[Directions]
Pick the lines holding the string "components" out of the records and copy them.

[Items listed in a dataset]
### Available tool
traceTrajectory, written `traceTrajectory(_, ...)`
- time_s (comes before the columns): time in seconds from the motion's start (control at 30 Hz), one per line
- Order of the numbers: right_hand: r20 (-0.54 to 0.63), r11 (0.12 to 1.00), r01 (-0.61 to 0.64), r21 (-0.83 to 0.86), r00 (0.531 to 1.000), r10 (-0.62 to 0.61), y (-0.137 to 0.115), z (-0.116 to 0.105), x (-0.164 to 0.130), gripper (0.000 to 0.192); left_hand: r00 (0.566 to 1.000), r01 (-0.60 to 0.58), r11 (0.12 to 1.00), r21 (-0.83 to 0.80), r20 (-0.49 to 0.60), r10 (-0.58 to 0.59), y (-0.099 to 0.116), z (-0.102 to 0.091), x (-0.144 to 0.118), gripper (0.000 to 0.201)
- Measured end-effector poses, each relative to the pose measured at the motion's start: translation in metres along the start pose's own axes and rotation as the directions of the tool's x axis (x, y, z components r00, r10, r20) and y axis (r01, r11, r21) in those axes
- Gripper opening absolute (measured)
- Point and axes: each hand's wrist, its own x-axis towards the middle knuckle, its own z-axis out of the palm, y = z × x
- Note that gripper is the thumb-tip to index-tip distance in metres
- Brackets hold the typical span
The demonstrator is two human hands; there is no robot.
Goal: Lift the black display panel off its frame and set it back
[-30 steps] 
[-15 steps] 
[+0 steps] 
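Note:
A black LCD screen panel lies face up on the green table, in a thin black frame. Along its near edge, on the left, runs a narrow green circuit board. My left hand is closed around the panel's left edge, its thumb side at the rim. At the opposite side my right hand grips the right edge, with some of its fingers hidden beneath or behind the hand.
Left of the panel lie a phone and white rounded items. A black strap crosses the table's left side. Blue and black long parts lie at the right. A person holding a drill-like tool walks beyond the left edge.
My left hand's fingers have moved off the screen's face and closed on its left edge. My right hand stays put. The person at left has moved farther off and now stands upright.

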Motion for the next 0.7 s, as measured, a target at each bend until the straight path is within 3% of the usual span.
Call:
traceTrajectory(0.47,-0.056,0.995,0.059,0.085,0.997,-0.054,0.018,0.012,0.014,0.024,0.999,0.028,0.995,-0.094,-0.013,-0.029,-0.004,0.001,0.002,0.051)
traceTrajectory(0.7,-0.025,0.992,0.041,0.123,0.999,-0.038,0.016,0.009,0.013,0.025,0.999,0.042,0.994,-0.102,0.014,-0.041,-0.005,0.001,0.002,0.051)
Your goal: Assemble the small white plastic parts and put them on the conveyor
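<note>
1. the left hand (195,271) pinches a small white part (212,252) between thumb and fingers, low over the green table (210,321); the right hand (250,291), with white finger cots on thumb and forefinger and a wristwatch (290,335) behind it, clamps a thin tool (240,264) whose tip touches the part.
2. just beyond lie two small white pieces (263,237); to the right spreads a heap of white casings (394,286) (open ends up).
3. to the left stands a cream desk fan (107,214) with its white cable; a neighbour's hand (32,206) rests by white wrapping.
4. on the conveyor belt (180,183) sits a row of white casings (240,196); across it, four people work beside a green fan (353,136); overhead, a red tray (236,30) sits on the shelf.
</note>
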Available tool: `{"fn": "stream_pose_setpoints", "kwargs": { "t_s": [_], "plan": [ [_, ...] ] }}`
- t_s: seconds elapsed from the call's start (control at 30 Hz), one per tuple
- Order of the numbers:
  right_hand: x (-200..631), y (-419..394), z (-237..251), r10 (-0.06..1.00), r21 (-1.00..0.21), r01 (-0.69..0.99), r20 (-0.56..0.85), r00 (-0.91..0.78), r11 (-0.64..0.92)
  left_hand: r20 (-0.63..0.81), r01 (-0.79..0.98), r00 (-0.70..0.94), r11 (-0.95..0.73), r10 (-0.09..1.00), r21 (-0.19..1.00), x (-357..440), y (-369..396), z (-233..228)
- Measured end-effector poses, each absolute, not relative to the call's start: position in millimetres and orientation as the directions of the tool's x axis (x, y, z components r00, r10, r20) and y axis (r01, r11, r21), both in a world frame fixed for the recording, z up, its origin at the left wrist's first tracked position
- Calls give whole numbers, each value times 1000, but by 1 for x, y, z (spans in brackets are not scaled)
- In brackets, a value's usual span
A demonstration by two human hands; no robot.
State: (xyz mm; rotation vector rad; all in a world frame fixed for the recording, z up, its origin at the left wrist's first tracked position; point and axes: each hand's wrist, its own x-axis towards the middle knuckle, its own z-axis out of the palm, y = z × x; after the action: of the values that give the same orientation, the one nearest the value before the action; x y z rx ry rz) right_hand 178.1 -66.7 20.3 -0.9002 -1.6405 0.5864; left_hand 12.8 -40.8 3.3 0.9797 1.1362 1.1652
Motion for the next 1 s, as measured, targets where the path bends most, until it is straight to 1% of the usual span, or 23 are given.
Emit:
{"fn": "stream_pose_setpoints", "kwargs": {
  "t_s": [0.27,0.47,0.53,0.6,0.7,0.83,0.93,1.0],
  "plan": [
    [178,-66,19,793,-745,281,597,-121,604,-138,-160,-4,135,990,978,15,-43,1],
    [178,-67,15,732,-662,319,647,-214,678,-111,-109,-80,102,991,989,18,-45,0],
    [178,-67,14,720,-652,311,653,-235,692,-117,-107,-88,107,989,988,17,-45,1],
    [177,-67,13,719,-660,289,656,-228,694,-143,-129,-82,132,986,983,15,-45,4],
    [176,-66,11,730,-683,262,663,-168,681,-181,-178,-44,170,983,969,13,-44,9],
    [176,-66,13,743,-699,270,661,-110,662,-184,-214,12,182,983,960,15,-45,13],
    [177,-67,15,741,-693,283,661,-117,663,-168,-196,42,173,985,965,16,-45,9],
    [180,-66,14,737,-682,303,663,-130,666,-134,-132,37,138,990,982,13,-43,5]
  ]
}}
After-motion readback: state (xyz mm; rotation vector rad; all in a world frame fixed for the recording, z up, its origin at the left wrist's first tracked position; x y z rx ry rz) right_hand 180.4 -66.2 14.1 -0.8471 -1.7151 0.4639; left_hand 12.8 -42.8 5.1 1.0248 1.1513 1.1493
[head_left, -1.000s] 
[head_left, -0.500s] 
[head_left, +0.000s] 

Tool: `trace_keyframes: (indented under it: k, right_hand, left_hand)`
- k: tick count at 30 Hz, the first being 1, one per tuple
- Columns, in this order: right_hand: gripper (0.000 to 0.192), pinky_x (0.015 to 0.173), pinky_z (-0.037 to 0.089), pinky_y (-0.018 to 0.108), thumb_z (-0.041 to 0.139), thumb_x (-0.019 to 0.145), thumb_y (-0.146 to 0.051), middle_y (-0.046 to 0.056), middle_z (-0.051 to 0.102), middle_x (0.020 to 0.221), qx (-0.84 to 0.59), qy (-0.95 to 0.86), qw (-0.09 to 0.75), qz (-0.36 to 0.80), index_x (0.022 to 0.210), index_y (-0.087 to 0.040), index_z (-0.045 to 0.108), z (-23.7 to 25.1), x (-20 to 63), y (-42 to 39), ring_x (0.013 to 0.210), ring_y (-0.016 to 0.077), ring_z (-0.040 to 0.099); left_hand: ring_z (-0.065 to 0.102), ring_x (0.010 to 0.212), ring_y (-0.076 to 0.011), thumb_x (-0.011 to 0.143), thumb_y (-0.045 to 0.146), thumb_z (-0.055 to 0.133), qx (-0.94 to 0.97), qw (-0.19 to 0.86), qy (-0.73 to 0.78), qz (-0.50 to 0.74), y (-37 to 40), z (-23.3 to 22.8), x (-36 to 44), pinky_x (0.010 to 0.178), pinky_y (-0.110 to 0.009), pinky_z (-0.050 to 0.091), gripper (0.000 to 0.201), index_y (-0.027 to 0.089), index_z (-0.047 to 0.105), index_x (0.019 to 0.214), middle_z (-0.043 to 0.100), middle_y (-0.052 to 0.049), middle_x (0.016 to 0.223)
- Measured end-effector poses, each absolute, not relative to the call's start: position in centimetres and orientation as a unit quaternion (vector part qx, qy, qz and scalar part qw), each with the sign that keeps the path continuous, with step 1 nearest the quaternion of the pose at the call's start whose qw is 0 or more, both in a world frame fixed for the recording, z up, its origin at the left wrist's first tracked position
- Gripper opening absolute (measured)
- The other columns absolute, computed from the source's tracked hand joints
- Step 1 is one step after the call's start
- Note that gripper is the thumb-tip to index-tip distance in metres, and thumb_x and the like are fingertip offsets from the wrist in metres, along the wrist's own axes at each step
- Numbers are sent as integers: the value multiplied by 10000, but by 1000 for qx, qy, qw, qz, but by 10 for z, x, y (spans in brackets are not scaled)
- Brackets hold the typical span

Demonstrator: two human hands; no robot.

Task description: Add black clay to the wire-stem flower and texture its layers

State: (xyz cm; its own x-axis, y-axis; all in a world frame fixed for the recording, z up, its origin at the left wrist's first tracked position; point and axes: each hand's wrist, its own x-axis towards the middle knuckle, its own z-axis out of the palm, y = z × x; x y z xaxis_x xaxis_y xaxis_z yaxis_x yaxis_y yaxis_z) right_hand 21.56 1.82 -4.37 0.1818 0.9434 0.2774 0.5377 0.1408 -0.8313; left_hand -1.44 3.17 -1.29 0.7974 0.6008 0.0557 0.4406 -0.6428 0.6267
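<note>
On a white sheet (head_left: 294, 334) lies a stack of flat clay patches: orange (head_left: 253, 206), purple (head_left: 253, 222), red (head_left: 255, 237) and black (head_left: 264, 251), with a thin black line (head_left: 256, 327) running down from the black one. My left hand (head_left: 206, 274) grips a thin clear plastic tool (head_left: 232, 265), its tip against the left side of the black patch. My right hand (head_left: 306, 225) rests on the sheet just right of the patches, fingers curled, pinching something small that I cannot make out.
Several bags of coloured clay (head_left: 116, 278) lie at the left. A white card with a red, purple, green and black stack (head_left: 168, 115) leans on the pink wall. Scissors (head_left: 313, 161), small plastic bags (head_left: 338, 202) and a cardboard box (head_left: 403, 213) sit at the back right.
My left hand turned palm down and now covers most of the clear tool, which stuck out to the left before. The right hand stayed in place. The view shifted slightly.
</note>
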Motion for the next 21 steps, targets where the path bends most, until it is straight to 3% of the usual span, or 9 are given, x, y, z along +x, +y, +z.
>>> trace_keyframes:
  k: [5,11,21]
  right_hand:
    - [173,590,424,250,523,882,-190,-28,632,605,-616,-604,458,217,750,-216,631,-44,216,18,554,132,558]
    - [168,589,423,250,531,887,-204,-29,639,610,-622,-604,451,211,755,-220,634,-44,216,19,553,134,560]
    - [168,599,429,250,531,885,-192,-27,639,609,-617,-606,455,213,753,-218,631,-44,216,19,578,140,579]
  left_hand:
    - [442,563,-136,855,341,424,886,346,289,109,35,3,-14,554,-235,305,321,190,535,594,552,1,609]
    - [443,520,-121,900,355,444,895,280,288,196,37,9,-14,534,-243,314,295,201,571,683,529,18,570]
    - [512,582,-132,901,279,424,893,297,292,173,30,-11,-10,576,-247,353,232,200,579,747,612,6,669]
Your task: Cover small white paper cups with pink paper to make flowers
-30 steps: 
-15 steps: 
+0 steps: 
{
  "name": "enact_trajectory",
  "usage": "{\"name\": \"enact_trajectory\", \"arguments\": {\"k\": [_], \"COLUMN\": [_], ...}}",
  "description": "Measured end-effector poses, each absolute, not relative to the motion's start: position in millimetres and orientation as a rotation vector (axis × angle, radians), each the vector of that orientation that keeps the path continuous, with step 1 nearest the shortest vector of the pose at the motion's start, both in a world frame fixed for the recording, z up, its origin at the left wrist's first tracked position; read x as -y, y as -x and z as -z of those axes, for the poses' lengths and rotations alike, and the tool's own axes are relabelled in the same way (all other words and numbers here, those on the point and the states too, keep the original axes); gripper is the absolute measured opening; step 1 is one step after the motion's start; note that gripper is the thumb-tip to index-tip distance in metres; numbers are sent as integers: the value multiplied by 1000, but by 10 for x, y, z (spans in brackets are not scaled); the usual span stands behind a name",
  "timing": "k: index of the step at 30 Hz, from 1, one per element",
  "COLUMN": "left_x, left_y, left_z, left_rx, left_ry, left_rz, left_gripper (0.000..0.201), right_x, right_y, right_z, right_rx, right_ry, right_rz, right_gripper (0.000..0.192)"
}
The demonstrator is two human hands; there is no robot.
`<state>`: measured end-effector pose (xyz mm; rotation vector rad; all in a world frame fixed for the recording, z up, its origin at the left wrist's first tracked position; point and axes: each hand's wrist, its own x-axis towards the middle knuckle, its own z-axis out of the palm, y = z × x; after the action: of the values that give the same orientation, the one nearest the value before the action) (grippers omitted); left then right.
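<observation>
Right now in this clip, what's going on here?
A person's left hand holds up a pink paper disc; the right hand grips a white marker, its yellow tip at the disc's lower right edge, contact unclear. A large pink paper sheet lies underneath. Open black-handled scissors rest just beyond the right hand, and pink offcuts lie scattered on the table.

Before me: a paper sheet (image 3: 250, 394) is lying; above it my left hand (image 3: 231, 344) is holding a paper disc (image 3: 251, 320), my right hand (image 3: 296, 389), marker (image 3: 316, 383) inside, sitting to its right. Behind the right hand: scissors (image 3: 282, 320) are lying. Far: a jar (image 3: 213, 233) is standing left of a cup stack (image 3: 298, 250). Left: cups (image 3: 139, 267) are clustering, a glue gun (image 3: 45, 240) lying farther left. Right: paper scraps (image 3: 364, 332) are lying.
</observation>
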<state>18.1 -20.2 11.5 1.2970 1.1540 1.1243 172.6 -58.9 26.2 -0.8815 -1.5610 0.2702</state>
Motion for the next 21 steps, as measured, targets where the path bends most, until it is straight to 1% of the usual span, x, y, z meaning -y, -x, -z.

[Answer to the exercise]
- Measured end-effector poses, each relative to the pose measured at the motion's start: translation in metres along the start pose's own axes and rotation as the directions of the tool's x axis (x, y, z components r00, r10, r20) and y axis (r01, r11, r21) in those axes
- Measured end-effector poses, each absolute, not relative to the call's start: position in millimetres and orientation as the directions of the tool's x axis (x, y, z components r00, r10, r20) and y axis (r01, r11, r21), both in a world frame fixed for the recording, z up, its origin at the left wrist's first tracked position

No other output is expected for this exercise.